RS-485 is often treated as shorthand for Modbus RTU or another byte protocol. That is a category error. RS-485 tells you about a balanced multipoint electrical interface and driver-enable timing. It does not define addresses, registers, commands, checksums, or application meaning.

The safer claim is electrical: a passive observer can describe bursts, silence gaps, direction changes, possible contention, and the need for a carried protocol before interpreting bytes.

Worked Decode

  1. The alternating bursts suggest half-duplex driver-enable behavior.
  2. The silence gaps may be frame boundaries, turnaround time, or capture artifacts.
  3. The bytes look Modbus-RTU-shaped in this teaching artifact, but RS-485 alone does not define Modbus addressing or register meaning.
  4. A passive observer should first separate electrical evidence from the carried byte protocol.
  5. Final-copy promotion needs a stronger waveform or line-state artifact so the page can teach RS-485-specific ambiguity rather than leaning on Modbus bytes.

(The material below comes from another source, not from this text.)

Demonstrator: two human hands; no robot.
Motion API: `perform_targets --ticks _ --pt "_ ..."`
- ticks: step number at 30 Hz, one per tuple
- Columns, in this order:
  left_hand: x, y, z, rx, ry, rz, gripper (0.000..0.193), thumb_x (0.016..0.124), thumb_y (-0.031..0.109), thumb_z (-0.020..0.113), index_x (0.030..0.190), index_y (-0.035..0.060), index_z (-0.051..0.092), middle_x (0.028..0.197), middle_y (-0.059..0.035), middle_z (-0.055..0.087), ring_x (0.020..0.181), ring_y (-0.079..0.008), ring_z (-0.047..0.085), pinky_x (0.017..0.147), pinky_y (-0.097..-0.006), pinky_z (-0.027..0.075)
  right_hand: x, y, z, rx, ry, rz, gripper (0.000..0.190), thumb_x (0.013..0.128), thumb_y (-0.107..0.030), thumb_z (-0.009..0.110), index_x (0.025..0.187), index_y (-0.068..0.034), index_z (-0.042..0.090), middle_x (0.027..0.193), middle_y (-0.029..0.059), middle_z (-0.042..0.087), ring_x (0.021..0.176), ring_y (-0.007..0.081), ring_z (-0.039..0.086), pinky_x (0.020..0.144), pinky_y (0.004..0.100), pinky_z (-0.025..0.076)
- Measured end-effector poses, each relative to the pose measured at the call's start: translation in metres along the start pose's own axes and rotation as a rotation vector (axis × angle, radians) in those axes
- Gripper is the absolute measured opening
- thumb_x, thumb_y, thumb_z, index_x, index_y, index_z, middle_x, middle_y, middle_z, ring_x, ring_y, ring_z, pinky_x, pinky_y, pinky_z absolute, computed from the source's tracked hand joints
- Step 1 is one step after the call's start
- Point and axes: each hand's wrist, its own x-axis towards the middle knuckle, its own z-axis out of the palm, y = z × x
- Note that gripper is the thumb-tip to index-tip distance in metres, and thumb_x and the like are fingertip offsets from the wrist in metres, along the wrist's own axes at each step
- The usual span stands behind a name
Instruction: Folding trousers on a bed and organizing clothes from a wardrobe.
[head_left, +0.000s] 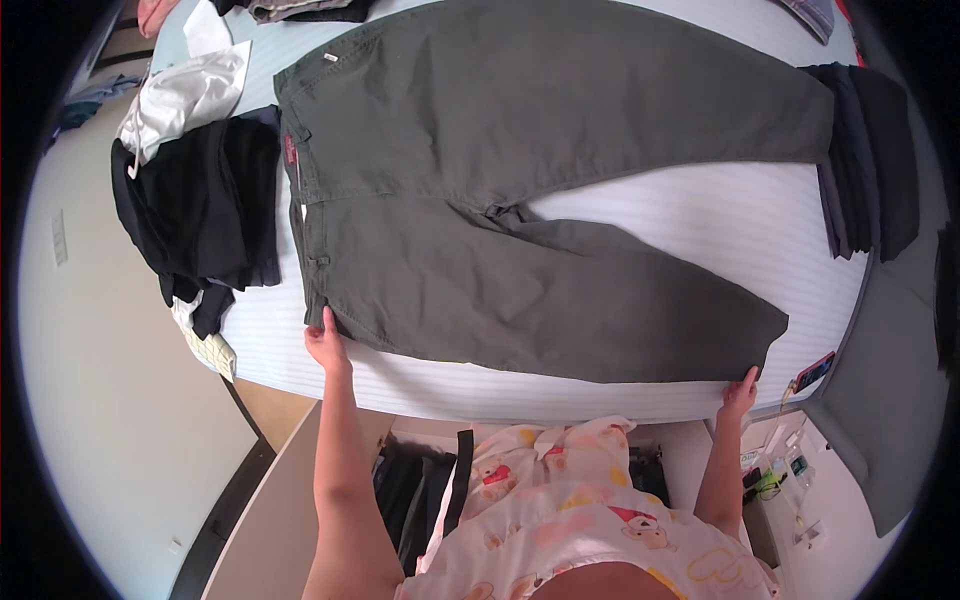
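Observation:
Dark olive trousers (525, 285) lie spread on a bed with a white striped sheet (675, 206), waistband to the left and legs to the right. At the near corner of the waistband, my left hand (328, 343) pinches the fabric between thumb and fingers. My right hand (741, 394) grips the hem corner of the nearer leg, at the bed's front edge. The legs are spread apart in a V, with some creases around the crotch. The farther leg's hem reaches a stack of folded dark garments (874, 165).
Black clothes (202, 202), a white satin garment (187, 94) and a hanger (135, 142) lie at the left. A phone (814, 373) with a cable rests near the right edge. Open storage with dark clothes (409, 495) is below the bed, and a cluttered bedside shelf (780, 480) stands lower right.

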Motion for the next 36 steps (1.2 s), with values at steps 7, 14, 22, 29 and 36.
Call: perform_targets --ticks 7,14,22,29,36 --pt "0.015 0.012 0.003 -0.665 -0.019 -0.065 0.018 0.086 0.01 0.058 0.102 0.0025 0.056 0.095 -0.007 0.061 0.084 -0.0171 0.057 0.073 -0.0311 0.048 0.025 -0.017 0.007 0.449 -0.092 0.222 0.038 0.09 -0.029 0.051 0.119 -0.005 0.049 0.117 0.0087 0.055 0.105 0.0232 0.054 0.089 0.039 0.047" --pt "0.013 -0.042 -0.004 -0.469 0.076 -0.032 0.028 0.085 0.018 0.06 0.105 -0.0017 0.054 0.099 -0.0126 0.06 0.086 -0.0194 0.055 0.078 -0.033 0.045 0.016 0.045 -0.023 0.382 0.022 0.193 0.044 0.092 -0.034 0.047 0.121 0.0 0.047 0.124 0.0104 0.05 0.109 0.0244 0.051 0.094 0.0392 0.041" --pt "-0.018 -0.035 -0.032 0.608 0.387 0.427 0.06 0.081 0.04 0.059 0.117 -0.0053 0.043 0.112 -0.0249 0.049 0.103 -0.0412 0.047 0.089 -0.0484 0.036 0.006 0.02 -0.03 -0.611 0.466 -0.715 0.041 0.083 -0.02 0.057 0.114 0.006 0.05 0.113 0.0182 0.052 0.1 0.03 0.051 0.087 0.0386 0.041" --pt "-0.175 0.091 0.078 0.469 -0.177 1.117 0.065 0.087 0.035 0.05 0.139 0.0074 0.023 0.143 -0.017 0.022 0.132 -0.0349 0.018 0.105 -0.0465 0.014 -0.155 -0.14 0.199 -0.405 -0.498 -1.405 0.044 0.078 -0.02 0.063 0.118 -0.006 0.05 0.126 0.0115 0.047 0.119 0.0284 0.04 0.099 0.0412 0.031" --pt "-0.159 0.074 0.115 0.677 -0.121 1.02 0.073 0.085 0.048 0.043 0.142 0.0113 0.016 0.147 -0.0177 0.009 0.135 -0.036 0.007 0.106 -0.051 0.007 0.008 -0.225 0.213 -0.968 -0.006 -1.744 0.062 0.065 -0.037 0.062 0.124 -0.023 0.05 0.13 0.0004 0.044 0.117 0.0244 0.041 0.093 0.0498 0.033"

What The Evidence Supports

The artifact supports a draft electrical claim: the observed record has two bursts separated by silence on a half-duplex-looking multipoint link. It also supports a next-step question: which byte protocol, if any, explains the burst content and timing?

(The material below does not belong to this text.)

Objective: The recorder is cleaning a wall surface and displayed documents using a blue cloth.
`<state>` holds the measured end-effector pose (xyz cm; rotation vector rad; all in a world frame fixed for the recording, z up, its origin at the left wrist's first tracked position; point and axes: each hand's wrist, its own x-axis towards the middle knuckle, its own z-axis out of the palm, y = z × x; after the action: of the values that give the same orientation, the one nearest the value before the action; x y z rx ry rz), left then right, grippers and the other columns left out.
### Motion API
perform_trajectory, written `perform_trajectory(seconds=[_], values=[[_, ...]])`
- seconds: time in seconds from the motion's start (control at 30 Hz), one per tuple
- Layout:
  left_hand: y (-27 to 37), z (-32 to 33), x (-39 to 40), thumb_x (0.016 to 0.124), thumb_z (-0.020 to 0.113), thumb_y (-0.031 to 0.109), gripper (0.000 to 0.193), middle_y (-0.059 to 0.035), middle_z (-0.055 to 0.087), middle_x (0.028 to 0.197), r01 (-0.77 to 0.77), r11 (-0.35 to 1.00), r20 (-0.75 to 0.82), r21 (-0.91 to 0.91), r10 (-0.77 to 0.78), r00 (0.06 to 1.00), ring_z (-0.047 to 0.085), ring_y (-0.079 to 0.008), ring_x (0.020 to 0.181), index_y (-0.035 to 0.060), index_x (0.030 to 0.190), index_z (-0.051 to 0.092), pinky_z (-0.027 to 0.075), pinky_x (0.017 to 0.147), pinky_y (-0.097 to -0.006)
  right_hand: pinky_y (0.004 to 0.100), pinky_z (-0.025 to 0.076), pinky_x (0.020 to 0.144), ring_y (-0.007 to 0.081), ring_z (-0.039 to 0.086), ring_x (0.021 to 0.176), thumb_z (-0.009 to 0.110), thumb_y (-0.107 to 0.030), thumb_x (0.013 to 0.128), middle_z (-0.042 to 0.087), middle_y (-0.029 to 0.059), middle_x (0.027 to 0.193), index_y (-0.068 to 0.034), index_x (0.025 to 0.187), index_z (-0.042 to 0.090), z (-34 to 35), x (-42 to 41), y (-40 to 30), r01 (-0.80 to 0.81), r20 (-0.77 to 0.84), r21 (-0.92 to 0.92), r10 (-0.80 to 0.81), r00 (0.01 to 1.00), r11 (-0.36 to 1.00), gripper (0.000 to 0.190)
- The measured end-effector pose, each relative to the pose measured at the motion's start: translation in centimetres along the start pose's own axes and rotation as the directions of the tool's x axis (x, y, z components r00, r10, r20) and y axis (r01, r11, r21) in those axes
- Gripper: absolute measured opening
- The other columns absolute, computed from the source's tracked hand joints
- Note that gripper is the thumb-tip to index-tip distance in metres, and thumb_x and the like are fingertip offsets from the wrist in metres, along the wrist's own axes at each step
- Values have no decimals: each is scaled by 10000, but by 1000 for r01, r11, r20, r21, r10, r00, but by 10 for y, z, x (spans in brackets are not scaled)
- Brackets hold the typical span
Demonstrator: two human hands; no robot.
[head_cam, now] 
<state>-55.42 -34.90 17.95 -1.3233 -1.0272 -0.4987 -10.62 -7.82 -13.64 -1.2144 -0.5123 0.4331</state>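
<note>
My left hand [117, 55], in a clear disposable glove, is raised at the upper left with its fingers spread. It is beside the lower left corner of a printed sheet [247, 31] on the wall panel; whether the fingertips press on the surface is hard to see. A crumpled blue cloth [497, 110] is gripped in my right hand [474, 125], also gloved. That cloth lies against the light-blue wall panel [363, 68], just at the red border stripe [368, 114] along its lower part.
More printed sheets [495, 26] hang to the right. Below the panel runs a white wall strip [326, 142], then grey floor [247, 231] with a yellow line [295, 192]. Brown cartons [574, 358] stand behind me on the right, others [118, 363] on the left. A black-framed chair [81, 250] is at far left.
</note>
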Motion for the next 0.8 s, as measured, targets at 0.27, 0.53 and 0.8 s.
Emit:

What The Evidence Does Not Support

The artifact does not prove Modbus RTU, node identity, register meaning, bus health, termination quality, biasing correctness, or application state. It also does not prove which device controlled driver-enable without additional capture context.

Field Layout / Anatomy

Element Shape Inspection meaning
Differential pair balanced multipoint medium Electrical layer evidence.
Termination/biasing installation design Idle-state and reflection context, not app meaning.
Driver enable timing control Determines which transceiver may drive the pair.
Silence gap timing evidence May bound frames for a carried byte protocol.
Carried protocol external byte interpretation Defines addresses, checksums, and payload meaning.

Visual Model

flowchart LR master["Device A"] --- bus[("RS-485 pair")] slave1["Device B"] --- bus slave2["Device C"] --- bus observer["Offline captured evidence"] -. inspected as .-> bus bus --> evidence["bursts, gaps, direction, contention"] evidence --> protocol["carried byte protocol?"]

Timing And Authority

RS-485 timing evidence often comes from driver-enable discipline and silence gaps. A carried protocol such as Modbus RTU may define address fields and frame boundaries, but that authority is above RS-485.

Semantic authority

RS-485 electrical evidence does not name registers, commands, or engineering values. Semantic authority comes from the carried protocol and its source context.

Failure And Ambiguity

  • Treating every RS-485 burst as Modbus RTU hides proprietary or alternate byte protocols.
  • Contention can look like noise, framing errors, or corrupt bytes.
  • Idle biasing problems can create phantom starts.
  • Gateway buffering can hide true line timing.
  • Without waveform or line-state evidence, termination and biasing claims remain limited.

Python Model

No current runtime example is claimed for this draft page. Keep reader claims at the artifact and source level until a separate implementation plan adds a tested model.

Source Notes

Teaching claim Source role Limit
RS-485 is an electrical interface, not an app protocol. canonical metadata Not a reproduced TIA electrical specification.
Burst/gap timing can suggest half-duplex behavior. synthetic teaching artifact Needs stronger waveform evidence before final-copy.
PySerial is serial tooling context. tooling reference It does not make RS-485 a particular application layer.
Modbus-shaped bytes require Modbus authority. schoolbus governance/source policy The page does not decode registers here.
Field Value
Governance tier Tier 1 Core Lab
Canonical source status yes
Public explainer status no
Open-source tool status yes
Sample-data status none listed; use synthetic teaching artifacts
Confidence medium
Citation specificity document-metadata-level

References

Public Sources

Project posture is aggregated in the protocol support policy, source policy, and project charter.

Simplification

The burst record is synthetic. The page omits line voltage thresholds, termination design, cable-length limits, common-mode behavior, isolation, surge protection, and installation guidance.